VERT PARADIS
Premier film d'un scénariste déjà rôdé. Un échec total. Cherchez l'erreur
Lorsque Pierre Bourdieu, célèbre sociologue, écrit l'article " Le Bal des célibataires " sur les problèmes amoureux et sentimentaux, il ne sait pas encore que son fils Emmanuel utilisera un jour cette étude pour son premier film. Si cela avait été le cas, aurait-il mené à bien son projet ? Car le résultat est très décevant.

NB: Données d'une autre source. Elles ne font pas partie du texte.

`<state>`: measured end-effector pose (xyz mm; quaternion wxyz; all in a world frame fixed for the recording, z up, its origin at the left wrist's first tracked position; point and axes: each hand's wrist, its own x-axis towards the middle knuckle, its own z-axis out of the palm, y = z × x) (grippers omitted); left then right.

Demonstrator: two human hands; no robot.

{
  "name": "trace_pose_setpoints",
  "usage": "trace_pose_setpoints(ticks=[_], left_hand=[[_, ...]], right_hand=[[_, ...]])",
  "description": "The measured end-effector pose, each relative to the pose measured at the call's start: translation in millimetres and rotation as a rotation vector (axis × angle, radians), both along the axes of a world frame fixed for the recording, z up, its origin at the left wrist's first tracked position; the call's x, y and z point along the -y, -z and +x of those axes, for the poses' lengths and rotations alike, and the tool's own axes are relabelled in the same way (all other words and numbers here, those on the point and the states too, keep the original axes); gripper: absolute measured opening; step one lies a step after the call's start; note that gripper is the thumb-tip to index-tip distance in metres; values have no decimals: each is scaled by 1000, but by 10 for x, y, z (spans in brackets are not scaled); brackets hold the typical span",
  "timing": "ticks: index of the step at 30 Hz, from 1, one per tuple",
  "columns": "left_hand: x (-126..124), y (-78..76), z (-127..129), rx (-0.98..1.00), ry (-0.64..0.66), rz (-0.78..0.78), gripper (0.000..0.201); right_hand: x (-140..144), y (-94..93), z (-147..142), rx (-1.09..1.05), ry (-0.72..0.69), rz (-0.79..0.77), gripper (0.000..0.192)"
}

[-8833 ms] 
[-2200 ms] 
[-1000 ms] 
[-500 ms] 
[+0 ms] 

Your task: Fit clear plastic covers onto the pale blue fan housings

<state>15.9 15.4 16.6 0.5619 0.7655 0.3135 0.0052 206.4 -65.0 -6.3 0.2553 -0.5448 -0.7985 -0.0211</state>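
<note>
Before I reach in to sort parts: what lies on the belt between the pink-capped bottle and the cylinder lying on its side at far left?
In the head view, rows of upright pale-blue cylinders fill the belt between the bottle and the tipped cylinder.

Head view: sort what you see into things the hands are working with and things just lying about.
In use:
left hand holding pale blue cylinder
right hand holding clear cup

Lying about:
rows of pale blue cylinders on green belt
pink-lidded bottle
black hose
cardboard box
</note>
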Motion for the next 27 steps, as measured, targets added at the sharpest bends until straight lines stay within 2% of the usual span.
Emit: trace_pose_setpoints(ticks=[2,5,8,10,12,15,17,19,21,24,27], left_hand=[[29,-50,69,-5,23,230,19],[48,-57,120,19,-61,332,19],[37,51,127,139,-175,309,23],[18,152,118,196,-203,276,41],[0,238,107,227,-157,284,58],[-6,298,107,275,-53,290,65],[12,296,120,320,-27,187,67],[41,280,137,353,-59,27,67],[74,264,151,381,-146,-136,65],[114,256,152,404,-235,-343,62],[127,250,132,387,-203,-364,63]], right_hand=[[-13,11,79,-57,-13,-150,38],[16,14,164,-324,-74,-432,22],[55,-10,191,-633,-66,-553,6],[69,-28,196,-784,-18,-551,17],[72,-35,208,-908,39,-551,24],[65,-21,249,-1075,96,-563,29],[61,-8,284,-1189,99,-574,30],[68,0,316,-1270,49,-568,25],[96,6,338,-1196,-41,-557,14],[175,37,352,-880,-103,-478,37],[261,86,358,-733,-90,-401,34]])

On en attendait pourtant beaucoup du fils Bourdieu, qui n'en est pas à son premier coup cinématographique : après sa collaboration avec Arnaud Desplechin sur " Comment je me suis disputé… (ma vie sexuelle) " et " Esther Kahn ", il co-écrit le scénario de " Place Vendôme " avec Nicole Garcia. Son moyen-métrage " Candidature " reçoit même le prix Jean Vigo en 2001.
Mais alors, que s'est-il passé ? L'histoire commence sur un quiproquo. Bon point de départ, mais très risqué, car l'exposition doit être parfaite pour que le stratagème mis en place marche correctement. Trop risqué apparemment pour Bourdieu qui s'y embourbe les pieds. A tel point que le spectateur, perdu car ignorant, en vient à se demander ce qui tient du domaine du prévu et ce qui est du domaine du non-contrôlé. Après une heure infernale de questions intérieures, le couperet tombe : oui, oui, c'était bien un quiproquo. Le voilà rassuré. Seulement, problème : le film est bien entamé, et tout est passé tellement haut que suivre le fil du récit se serait avéré du domaine du paranormal. Alors reste à attendre patiemment l'apparition du mot béni de la fin, en se laissant porter par un récit banal et inintéressant, bien que tiré de faits réels.
On ne peut néanmoins nié le talent de Bourdieu en ce qui concerne le choix de ses acteurs. Denis Podalydès (" Le mystère de la chambre jaune ", " Embrassez qui vous voudrez ") reste royalement fidèle à son craquant flegme britannique et Natasha Régnier (" La vie rêvée des anges ") apporte une bouffée d'air particulièrement rafraîchissante. Le jeune Clovis Cornillac (" A la petite semaine ", " Malabar Princess ") gagne peu à peu ses galons.
" Il y a plus de dix ans, quand Denis Podalydès et moi-même avons commencé à écrire la première version du scénario, " Vert paradis " s'inscrivait dans le registre du film anthropologique, hésitant à la frontière de la fiction et du documentaire, a déclaré le réalisateur. Au fil des années, c'est devenu ce qu'on pourrait appeler un "suspense sentimental", c'est-à-dire un suspense dont l'enjeu n'est pas la résolution d'une énigme policière, mais celle d'un quiproquo, d'un malentendu amoureux ". Ah, dommage ! On avait vu ça comme une tranche de vie déjà périmée.